Yesterday, I went to MongoDallas with Cody and Shaun, my coworkers at Famigo. We first heard about it a couple months ago and figured it’d be a fun trip. We use MongoDB for nearly everything, and Cody gave a presentation about that.
The conference went pretty well, nothing really out of the ordinary as far as conferences go. (10gen supplied an absurd number of mugs, just like at the last event.) During lunch, we shot the shit with some folks from GameStop. One of them asked what the worst thing we’d done to a production server was. I didn’t really have an answer, but Cody told a story from his old job. Everything crashed immediately after pushing a complete rewrite to production.
Turns out, I would make my worst production blunder later that day.
Before lunch, in between two presentations, I checked on our server to make sure everything was going smoothly. I noticed an error related to saving unique field values.
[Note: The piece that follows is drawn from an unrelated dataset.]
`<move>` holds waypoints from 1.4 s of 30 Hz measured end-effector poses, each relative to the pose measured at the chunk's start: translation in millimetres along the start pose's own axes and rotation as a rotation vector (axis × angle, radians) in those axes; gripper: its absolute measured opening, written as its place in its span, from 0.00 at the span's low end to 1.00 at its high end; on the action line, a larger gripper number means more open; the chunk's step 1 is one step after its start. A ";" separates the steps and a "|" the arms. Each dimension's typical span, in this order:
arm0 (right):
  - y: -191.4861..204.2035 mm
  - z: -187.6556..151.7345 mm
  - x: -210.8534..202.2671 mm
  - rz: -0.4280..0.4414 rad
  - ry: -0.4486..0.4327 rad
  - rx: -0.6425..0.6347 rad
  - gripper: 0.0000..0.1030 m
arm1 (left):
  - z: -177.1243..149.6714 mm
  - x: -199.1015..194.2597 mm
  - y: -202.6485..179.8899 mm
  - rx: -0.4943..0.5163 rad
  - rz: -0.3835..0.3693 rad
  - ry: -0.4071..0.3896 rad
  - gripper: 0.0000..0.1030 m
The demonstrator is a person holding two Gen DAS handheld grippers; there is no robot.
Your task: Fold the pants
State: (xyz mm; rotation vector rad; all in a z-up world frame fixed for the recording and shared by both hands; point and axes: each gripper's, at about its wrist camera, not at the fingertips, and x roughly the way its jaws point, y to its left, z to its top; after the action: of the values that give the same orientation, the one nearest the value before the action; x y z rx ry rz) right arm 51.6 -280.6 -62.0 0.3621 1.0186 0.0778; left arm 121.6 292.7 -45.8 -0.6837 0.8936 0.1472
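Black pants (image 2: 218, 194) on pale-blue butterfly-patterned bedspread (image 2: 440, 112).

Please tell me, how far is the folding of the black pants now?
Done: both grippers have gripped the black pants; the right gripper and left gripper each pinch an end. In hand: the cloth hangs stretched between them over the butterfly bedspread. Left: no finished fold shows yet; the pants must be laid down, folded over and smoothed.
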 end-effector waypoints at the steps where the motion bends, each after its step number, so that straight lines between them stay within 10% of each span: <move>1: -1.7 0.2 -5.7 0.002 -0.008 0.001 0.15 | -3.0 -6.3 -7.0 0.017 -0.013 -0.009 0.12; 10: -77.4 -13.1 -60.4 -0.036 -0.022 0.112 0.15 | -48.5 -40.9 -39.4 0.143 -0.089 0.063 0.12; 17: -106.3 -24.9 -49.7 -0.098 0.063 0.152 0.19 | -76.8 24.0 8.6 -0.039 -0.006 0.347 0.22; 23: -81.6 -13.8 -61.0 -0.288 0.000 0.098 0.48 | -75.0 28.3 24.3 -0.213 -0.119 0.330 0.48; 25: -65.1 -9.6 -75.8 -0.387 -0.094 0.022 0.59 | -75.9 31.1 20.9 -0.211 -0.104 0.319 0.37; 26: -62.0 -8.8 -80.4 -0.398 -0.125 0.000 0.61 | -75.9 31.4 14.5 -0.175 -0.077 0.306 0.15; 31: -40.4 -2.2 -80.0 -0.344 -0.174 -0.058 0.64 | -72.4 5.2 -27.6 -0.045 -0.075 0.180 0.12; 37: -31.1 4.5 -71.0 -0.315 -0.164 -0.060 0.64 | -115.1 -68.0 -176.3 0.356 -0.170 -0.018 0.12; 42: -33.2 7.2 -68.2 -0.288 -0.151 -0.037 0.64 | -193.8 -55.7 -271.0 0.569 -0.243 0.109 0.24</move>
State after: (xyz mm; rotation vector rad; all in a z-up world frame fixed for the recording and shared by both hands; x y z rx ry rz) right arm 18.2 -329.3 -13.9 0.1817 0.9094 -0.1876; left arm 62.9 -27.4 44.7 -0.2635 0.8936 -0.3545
Somehow a race condition in our API caused two family accounts to be created with the same email address, which is required to be unique.
I quickly debugged the error, made a note in our bug tracker to fix the root cause, and found the offending family account. I deleted the account since no data was associated with it and our client would automatically recreate it next time they logged in.
Then I wanted to make sure that there weren’t any other offending family accounts in our database. I looped over everyone in our database and saved them (without making any changes); that would raise the error if anything was amiss. I was working in Python’s interactive shell, so I don’t have the actual code, but it looked something like this:
from mongoengine import connect
from models import Family
connect('the-production-database')
for family in Family.objects:
family.save()
That finished without issue, so I shut my laptop and turned my attention back to the conference. A couple hours later, Cody was getting a bunch of emails about our server responding slowly. He popped open his laptop and I glanced over at the screen. I nearly had a heart attack when I saw:
>>> Family.objects.count()
38
That number was off by a couple orders of magnitude! We quietly freaked out, then excused ourselves from the conference room.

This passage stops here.